A number of years ago, I went on holiday to foreign climes with a young lady of my acquaintance (you know the routine, I don’t name names).
After we’d flown out and checked into our hotel and all that kind of gubbins, it was lateish in the day, so we decided to go out for something to eat.

“Where are the passports?” she asked as we walked down the stairs to the hotel reception. “Have you got them?”
“No,” I replied. “They’re in the room.”
She stopped walking, and looked at me in a very stern way.
“What?”
“They’re in the room,” I said again. “Not just left on the side or anything. I put them under a pillow on the bed – they’re too bulky to fit in my jeans.”
This was true.
“You do NOT leave passports in a hotel room,” she said firmly, and as she’d travelled more than I, I had to assume this was a travel truism I wasn’t aware of. “Go and get them. I’ll put them in my bag.”
“Okay,” I said, “but please don’t give me orders, or talk to me like that.”
She said nothing to that, just folded her arms and made it clear she wasn’t going anywhere. I went back up to the hotel room and got the passports, and handed them to her and she zipped them into her bag, and we went out for something to eat as planned.

The incident faded as the evening wore on, and then as the days passed and we had a good time, I’d pretty much forgotten it… until the last night of our holiday.

We were having a meal with a group of other people, and I was feeling strangely tired, though I suspect this was because I’d eaten a huge amount of the local food (in my defence, it was very tasty) and that every drop of blood in my body was diverting to my stomach to digest it. So I decided to turn in, and went back to the hotel room, and fell asleep almost immediately.

I was vaguely aware of some door-slamming noises in the early hours, but apart from that I pretty much slept through to the morning, and woke just in time to grab some breakfast.
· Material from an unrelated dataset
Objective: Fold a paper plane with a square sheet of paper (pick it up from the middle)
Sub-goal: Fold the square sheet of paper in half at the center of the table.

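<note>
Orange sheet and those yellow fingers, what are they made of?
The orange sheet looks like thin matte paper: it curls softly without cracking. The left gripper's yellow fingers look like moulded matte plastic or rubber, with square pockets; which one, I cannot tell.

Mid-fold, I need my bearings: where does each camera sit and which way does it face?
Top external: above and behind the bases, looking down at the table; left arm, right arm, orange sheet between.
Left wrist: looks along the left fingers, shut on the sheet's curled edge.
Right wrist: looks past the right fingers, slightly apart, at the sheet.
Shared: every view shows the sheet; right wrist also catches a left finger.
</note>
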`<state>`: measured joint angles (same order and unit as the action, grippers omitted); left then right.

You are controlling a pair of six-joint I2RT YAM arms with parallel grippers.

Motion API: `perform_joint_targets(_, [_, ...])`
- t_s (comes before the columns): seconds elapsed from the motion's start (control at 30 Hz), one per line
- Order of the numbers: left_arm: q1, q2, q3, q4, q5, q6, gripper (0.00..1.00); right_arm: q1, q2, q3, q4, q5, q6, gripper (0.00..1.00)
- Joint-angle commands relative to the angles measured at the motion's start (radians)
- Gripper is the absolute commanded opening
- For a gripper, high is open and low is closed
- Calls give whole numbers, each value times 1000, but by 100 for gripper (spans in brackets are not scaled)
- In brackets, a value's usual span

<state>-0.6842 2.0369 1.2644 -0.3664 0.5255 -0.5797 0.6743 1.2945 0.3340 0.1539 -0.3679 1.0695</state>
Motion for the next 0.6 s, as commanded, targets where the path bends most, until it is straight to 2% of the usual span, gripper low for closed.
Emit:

My companion was not in the mood for food, having … well, let’s say favoured the grape until the early hours, culminating in some sort of drinking contest at the bar next to the hotel’s rooftop pool. So she stayed in bed while I went off to eat.

When I returned to the room, she was not only up and about, but was in a state of some distress.
“What’s wrong?”
“The passports,” she said, looking harried. “I can’t find the passports.”
This was quite a problem, as we had about ten minutes before a minibus would to take us to the airport.
“O..kay,” I said levelly, and then, displaying the flair for logical deduction that has led so many to compare me to the famed London Consulting Detective, asked: “So where were they last?”

“In my bag,” she said. “I had them last night, I remember at the restaurant I had them, and then…” She looked around for her bag. “… oh, hang on,” she said, and went out of the room.
She came back a few minutes later, looking a bit red-faced, but not brandishing passports. Or her bag. Or anything else which a person might brandish, for that matter.
“I asked at reception,” she said, out of breath from running up the stairs. “They said they’d have a look on the roof, maybe behind the bar.”
“Right,” I said as neutrally as I could.
“But we’d better get packing, and head down to reception,” she added, and this was a good point – if the passports weren’t on the roof, they could be in the room, and so packing might turn them up.

It didn’t, though, and a touch under ten minutes later, we made our way down to reception.
“What if they don’t find it?” She said, as we added our bags to the pile starting to accumulate near the hotel entrance. “What are we going t-“
And then she was interrupted by the man from reception, who came over and, with a smile, handed over her bag.
“It was on the roof,” he said, “behind the bar.”
She thanked him repeatedly, and gave him a generous tip, and we got on the coach to the airport, and caught the ‘plane, and flew back to England, and so on.

I never said anything to her about it, either at the time or after the return to England; never suggested it was almost like justice for her being (what I considered to be) rude to me; I never said about how, if the passports had been in our hotel room that night they would actually have been safer than they turned out to be when left in her care, or even mentioned how it was, in its way, a perfect example of karma.

Because, in all honesty, at the time, I never felt particularly panicked about the situation; instead, I felt serenely unflustered by the turn of events – perhaps it was an almost Buddhist sense of calm brought on by the realisation that things would probably work out okay, or even if they didn’t there’d always be another flight, or even if I had to live in a foreign land forever, would it really be that bad ? Okay, so I only spoke a handful of words in the native tongue, and the water didn’t sit that well with my body’s system, but it wouldn’t be impossible to make a life for myself, after all.
And besides, any panicking on my part would have made my companion even more worried, and could by implication have appeared to have been me pointing the finger, which wouldn’t have helped the situation or made the passports materialise.

Then again, maybe I was relaxed about it because I had, as per a tip she appeared not to have picked up in her travels, made a photocopy of the important pages of my passport, which was tucked into a side pocket of my bag.